Papież zdementował także plotki, jakoby wykryto u niego nowotwór przed rokiem, gdy przeszedł operację jelita. Wyjawił zarazem, że nie chciał poddać się operacji kolana, bo narkoza w czasie tamtego zabiegu przyniosła skutki uboczne.

Papież potępił usuwanie ciąży

Pytany o decyzję amerykańskiego Sądu Najwyższego, który w czerwcu uchylił federalne prawo do aborcji, Franciszek powiedział, że szanuje tę decyzję. Potępił ponownie usuwanie ciąży, powtarzając, że jest to jak "wynajęcie płatnego zabójcy".

Pytam: czy jest legalne, czy jest słuszne, by eliminować ludzkie życie, aby rozwiązać problem? - mówił papież.

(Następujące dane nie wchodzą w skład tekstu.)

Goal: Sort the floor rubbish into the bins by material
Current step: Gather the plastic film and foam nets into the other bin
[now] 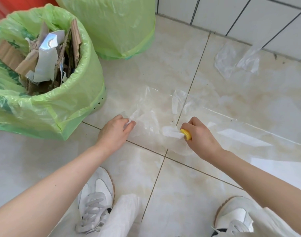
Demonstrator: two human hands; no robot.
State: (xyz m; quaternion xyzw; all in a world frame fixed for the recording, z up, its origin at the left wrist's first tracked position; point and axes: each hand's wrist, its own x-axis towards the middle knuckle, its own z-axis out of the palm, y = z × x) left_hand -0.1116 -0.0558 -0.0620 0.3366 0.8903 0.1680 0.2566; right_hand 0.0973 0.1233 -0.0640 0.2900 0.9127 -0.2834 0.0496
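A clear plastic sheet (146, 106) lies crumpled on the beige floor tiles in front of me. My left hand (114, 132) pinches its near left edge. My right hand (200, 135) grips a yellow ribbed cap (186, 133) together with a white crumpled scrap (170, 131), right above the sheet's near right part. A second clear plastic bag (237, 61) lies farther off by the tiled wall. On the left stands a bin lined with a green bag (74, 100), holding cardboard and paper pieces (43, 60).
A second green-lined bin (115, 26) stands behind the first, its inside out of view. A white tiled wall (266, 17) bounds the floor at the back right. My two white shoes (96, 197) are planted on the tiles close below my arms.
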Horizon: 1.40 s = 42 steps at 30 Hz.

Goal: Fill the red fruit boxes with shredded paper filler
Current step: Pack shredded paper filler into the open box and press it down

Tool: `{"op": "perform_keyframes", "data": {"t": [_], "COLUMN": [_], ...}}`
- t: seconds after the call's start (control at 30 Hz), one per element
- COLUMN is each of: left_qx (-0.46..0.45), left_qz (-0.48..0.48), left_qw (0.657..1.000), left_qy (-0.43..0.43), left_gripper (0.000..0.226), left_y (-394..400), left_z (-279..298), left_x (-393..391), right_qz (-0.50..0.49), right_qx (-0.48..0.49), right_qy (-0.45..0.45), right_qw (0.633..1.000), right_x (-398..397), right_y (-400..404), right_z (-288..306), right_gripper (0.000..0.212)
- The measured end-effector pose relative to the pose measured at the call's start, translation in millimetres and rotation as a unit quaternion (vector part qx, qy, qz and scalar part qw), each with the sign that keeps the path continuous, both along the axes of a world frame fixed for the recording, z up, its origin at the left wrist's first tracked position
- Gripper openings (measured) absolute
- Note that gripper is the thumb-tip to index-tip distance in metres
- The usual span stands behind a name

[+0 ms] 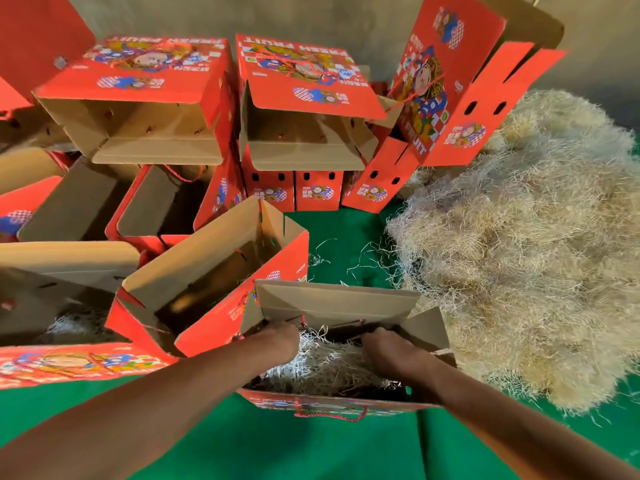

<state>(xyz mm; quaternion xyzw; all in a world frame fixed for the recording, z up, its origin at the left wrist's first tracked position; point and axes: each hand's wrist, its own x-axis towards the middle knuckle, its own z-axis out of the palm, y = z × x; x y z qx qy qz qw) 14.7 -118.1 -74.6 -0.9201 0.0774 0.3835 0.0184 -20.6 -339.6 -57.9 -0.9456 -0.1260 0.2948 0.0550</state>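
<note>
Left hand [273,342]: lowered into the open red cardboard fruit box [341,405], fingers buried in pale shredded paper filler [322,363]; grip indiscernible.
Right hand [393,351]: likewise, apparently to spread the filler.
Loose filler heap [526,251]: kept right of the right hand, for reach.

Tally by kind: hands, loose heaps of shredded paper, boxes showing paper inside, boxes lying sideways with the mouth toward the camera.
Hands: 2, left hand, right hand
Shredded paper heap: 1
Boxes showing paper inside: 2, near box, left box
Sideways boxes: 2, upper left box, upper centre box
Total: 7
</note>
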Motion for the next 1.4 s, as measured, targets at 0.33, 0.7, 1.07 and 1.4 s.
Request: {"op": "perform_keyframes", "data": {"t": [0.33, 0.7, 1.07, 1.4], "left_qx": [-0.094, 0.105, 0.218, -0.066], "left_qz": [-0.125, -0.284, -0.455, -0.308], "left_qw": [0.976, 0.945, 0.858, 0.949], "left_qy": [-0.154, 0.123, 0.096, -0.005], "left_gripper": [0.045, 0.012, 0.034, 0.021], "left_y": [4, -26, 0, -27], "left_z": [45, 1, -31, 3], "left_x": [-7, -4, -14, -1], "right_qz": [0.296, 0.416, 0.287, 0.367], "right_qx": [-0.049, -0.087, -0.226, -0.121], "right_qy": [-0.136, -0.064, 0.089, -0.154], "right_qw": [0.944, 0.903, 0.927, 0.909], "right_x": [0, 14, 8, 6], "right_y": [16, 38, 29, 29], "right_z": [42, -47, -47, -12], "right_gripper": [0.021, 0.056, 0.036, 0.026]}}
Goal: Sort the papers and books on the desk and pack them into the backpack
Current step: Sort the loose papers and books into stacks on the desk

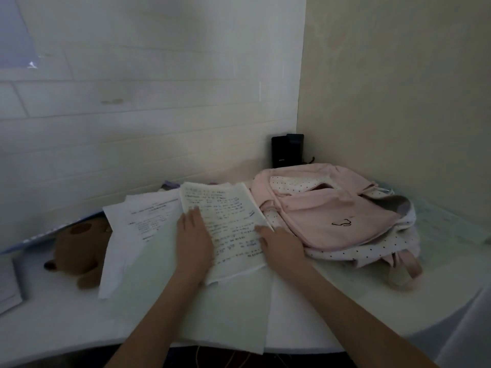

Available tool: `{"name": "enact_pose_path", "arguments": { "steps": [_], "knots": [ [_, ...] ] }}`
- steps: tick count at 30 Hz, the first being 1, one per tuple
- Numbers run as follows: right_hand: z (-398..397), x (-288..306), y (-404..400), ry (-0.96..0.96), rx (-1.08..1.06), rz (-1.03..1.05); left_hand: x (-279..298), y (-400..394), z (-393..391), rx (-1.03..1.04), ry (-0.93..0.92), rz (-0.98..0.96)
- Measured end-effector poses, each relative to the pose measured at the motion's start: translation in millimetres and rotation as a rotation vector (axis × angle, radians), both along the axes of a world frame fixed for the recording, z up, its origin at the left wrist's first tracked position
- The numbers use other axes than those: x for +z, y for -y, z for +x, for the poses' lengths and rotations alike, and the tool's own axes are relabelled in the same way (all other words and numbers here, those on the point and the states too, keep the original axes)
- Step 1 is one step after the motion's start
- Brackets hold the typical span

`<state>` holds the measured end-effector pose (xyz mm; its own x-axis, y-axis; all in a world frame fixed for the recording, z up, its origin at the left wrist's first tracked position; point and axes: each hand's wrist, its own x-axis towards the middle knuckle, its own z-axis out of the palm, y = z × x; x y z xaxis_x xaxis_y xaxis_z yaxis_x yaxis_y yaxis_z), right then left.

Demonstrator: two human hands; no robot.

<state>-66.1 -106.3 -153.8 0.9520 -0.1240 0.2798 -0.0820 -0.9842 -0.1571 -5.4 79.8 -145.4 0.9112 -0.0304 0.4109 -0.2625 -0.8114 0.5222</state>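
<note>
A stack of handwritten sheets [228,216] lies on top of loose white papers [148,221] in the middle of the white desk [318,309]. My left hand [195,240] presses flat on the stack's left half. My right hand [281,243] rests on its right edge, fingers at the paper's rim. A pink backpack [332,216] with a dotted lining lies on its side just right of the stack, its top opening facing the back wall. A large blank sheet [212,301] hangs over the desk's front edge under my forearms.
A brown teddy bear [77,251] lies left of the papers, partly under them. A blue folder [53,232] sits behind it and a booklet [9,285] at the far left edge. A black device [287,150] stands in the wall corner.
</note>
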Motion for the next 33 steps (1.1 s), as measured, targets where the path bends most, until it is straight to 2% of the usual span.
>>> {"name": "enact_pose_path", "arguments": {
  "steps": [2,6,8,10,11,13,15,18,20,21,24,26,28,29,31,33],
  "knots": [
    [2,2,-4,-0.013,-0.004,-0.054,-10,2,3,-0.021,0.039,0.231],
    [-3,10,-10,-0.067,-0.040,-0.175,3,6,-1,0.054,-0.080,0.502],
    [-13,16,-9,0.043,-0.002,-0.158,11,8,-5,0.078,-0.078,0.642],
    [-27,25,-1,0.193,0.034,0.010,21,12,-8,0.086,-0.047,0.713],
    [-34,31,8,0.258,0.011,0.142,23,17,-8,0.080,0.011,0.692],
    [-50,43,37,0.377,-0.111,0.380,24,37,-8,0.025,0.250,0.572],
    [-65,50,78,0.490,-0.245,0.547,25,71,-18,-0.127,0.439,0.407],
    [-88,47,142,0.512,-0.557,0.519,31,140,-52,-0.579,0.544,0.158],
    [-101,38,174,0.425,-0.729,0.495,32,184,-81,-0.908,0.509,0.158],
    [-104,33,186,0.369,-0.768,0.533,29,203,-92,-0.978,0.428,0.254],
    [-109,12,213,0.219,-0.827,0.655,17,248,-105,-0.849,0.137,0.620],
    [-112,1,219,0.336,-0.808,0.663,13,266,-99,-0.776,0.123,0.655],
    [-116,-1,217,0.586,-0.764,0.682,14,277,-91,-0.792,0.153,0.517],
    [-117,0,217,0.690,-0.763,0.727,18,279,-82,-0.828,0.132,0.374],
    [-119,4,219,0.783,-0.777,0.872,33,276,-69,-0.829,0.053,0.020],
    [-120,3,223,0.802,-0.761,1.006,48,267,-47,-0.732,-0.119,-0.298]
  ]
}}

Pytany był również o debatę w USA o tym, czy do komunii może przystępować polityk popierający prawo do aborcji. Dyskusja ta zyskała nowy wymiar, gdy 29 czerwca w bazylice Świętego Piotra podczas papieskiej mszy komunię otrzymała przewodnicząca Izby Reprezentantów USA Nancy Pelosi, mimo że wcześniej tego prawa odmówił jej biskup jej archidiecezji.

Kiedy Kościół traci swą naturę duszpasterską, kiedy biskup traci swą naturę pasterza, wywołuje to polityczny problem - ocenił Franciszek.